------ Raw data ------

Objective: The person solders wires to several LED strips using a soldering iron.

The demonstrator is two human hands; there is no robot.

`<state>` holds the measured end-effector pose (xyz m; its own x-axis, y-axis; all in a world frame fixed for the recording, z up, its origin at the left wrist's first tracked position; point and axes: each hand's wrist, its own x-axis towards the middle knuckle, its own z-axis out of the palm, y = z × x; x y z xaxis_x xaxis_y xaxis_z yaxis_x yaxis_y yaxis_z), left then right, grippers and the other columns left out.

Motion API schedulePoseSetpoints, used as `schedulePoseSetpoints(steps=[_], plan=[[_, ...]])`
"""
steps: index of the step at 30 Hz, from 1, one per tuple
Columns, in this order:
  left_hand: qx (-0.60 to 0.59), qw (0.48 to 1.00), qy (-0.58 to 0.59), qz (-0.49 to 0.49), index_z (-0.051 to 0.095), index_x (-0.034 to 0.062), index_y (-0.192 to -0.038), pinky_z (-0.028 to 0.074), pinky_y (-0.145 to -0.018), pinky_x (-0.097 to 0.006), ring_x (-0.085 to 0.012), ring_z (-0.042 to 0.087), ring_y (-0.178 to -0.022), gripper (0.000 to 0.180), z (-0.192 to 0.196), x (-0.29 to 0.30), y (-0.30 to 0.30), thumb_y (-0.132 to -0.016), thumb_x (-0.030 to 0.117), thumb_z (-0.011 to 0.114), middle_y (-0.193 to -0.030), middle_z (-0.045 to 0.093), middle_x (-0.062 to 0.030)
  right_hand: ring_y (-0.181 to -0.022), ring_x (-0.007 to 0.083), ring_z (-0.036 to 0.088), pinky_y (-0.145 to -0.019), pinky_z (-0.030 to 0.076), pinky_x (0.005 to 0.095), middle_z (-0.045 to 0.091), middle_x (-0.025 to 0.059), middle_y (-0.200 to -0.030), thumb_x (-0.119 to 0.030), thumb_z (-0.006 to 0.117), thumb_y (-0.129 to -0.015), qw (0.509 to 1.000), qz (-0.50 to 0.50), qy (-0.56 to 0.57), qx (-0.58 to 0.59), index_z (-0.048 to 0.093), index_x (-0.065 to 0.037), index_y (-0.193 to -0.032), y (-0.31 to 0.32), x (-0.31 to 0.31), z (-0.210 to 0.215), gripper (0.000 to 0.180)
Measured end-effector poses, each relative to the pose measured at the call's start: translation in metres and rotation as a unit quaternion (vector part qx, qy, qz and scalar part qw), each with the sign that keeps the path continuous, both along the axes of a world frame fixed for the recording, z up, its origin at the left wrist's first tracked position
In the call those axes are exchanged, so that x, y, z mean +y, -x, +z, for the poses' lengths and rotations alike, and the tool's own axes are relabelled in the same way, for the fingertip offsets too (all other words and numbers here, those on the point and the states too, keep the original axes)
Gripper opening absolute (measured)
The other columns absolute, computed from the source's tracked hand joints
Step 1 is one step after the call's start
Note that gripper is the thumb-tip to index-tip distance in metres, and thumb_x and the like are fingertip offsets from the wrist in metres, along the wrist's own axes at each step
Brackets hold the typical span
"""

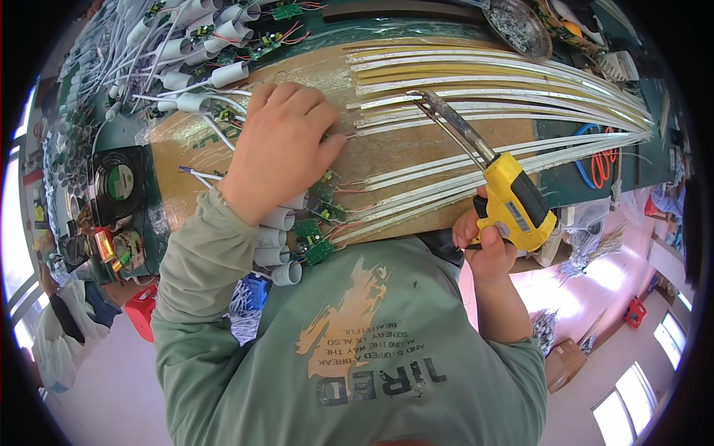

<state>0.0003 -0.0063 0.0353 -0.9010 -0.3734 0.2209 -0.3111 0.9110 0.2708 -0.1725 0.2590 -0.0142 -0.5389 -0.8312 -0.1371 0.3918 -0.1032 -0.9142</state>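
Observation:
My right hand (487,249) grips the handle of a yellow and black soldering gun (518,201). Its metal tip points up and left over the white LED strips (446,97). At the middle left of the board, my left hand (286,149) is closed, fingers curled downward; what they hold, if anything, is hidden beneath them. Green circuit boards (314,241) with red wires lie below that hand, joined to strips on the right and set beside grey-white plastic sleeves (271,238). More sleeves with white cables (195,102) lie just beyond it.
A brown work board (178,145) lies on the green bench. A small black fan (117,184) stands at left. Far right hold a metal dish (517,30) and scissors with orange-red handles (601,167). Heaped cables and sleeves (175,48) fill the far left.

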Motion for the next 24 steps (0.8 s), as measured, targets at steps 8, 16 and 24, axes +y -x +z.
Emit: schedulePoseSetpoints(steps=[8,16,24], plan=[[-0.087,0.985,-0.069,-0.132,0.069,0.0093,-0.090,0.043,-0.093,-0.042,-0.0297,0.059,-0.099,0.016,0.009,0.003,-0.018,-0.080,0.021,0.073,-0.092,0.065,-0.0058,-0.056,0.0138,0.048,-0.050,0.042,0.0294,0.051,0.0044,-0.072,-0.041,0.074,-0.089,1.000,0.001,0.002,0.009,0.044,0.003,-0.137,0.000,0.001,-0.001,0.071],[-0.044,0.997,-0.056,-0.023,0.067,0.0122,-0.119,0.043,-0.092,-0.041,-0.0289,0.059,-0.100,0.037,-0.002,0.012,-0.004,-0.082,0.020,0.071,-0.100,0.062,-0.0082,-0.056,0.0140,0.049,-0.050,0.042,0.0290,0.051,0.0042,-0.072,-0.040,0.073,-0.090,1.000,0.007,0.007,0.004,0.044,0.004,-0.137,0.001,0.002,-0.002,0.071],[-0.070,0.996,-0.007,-0.056,0.068,0.0135,-0.118,0.042,-0.092,-0.041,-0.0257,0.057,-0.097,0.040,-0.001,0.019,-0.008,-0.079,0.019,0.074,-0.101,0.059,-0.0047,-0.056,0.0141,0.049,-0.050,0.042,0.0289,0.051,0.0042,-0.072,-0.040,0.074,-0.090,1.000,-0.002,-0.003,0.006,0.045,0.004,-0.137,0.000,0.000,0.000,0.071]])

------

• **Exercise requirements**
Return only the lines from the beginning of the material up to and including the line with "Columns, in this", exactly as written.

• **Solution to this problem**
Objective: The person solders wires to several LED strips using a soldering iron.

The demonstrator is two human hands; there is no robot.

`<state>` holds the measured end-effector pose (xyz m; its own x-axis, y-axis; all in a world frame fixed for the recording, z up, its origin at the left wrist's first tracked position; point and axes: each hand's wrist, its own x-axis towards the middle knuckle, its own z-axis out of the palm, y = z × x; x y z xaxis_x xaxis_y xaxis_z yaxis_x yaxis_y yaxis_z), left then right, grippers and the other columns left out.

Motion API schedulePoseSetpoints, used as `schedulePoseSetpoints(steps=[_], plan=[[_, ...]])`
"""
steps: index of the step at 30 Hz, from 1, one per tuple
Columns, in this order:

This response is done.